*DIRECTIONS FOR THIS TASK*
Word for word, set down every line of the entries below from the line with "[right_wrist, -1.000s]" to the line with "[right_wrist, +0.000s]", including both, and no other line.
[Opening GIVEN DATA section]
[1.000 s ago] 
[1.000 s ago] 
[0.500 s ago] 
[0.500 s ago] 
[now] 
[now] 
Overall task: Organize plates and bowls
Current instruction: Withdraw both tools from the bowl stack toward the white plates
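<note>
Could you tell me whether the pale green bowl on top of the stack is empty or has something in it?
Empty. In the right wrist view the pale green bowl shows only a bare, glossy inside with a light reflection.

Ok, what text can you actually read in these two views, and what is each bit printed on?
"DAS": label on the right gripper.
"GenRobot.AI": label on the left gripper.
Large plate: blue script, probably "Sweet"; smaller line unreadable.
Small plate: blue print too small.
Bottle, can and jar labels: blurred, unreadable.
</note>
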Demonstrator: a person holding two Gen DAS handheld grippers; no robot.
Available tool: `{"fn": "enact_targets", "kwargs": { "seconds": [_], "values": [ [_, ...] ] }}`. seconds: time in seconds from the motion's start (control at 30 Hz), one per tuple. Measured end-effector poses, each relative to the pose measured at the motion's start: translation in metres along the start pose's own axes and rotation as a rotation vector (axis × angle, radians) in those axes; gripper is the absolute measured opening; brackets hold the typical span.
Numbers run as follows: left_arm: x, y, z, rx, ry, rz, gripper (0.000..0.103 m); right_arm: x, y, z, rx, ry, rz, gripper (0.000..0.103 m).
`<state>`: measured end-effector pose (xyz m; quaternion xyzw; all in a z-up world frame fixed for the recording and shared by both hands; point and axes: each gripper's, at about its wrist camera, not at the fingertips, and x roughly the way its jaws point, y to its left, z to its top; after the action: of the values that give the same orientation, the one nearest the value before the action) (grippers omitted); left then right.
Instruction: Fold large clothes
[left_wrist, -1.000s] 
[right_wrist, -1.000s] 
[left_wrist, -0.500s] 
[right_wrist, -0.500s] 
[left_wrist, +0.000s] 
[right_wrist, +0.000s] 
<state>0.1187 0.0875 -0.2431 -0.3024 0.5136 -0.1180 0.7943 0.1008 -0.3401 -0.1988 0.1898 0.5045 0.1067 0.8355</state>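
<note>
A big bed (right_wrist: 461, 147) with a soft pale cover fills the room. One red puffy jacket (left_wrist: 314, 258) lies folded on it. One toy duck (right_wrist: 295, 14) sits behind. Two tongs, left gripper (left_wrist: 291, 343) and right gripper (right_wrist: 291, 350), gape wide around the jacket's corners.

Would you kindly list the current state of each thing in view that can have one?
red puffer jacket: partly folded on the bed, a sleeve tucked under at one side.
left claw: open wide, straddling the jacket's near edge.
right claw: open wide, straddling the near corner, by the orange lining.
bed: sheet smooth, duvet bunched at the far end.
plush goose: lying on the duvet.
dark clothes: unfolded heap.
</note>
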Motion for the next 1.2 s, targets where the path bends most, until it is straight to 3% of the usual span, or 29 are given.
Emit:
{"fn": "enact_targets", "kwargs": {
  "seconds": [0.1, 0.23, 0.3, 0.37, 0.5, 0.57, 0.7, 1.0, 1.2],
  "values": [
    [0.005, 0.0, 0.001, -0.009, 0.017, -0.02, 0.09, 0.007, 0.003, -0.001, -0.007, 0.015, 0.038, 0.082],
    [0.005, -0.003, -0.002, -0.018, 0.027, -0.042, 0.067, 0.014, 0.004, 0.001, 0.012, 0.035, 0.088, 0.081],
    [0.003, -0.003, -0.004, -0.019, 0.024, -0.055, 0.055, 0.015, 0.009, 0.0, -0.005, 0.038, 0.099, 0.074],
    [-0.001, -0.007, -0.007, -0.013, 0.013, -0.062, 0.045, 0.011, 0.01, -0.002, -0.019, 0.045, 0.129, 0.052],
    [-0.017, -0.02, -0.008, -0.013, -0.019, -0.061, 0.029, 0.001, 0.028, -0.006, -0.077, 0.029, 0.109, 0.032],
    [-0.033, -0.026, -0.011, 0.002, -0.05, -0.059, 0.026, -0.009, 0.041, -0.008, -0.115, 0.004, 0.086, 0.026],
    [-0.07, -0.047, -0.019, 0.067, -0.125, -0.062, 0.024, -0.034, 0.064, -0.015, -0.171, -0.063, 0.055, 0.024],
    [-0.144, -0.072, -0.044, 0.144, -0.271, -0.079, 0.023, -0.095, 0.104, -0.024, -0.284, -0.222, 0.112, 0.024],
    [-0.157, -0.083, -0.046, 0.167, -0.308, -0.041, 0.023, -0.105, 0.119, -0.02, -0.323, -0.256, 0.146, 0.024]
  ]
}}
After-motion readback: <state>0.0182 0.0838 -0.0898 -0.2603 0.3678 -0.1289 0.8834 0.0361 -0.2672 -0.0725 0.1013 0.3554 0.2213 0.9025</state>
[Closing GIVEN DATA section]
*SOLUTION BELOW*
[right_wrist, -1.000s] 
[left_wrist, -0.500s] 
[right_wrist, -0.500s] 
[left_wrist, +0.000s] 
[right_wrist, +0.000s] 

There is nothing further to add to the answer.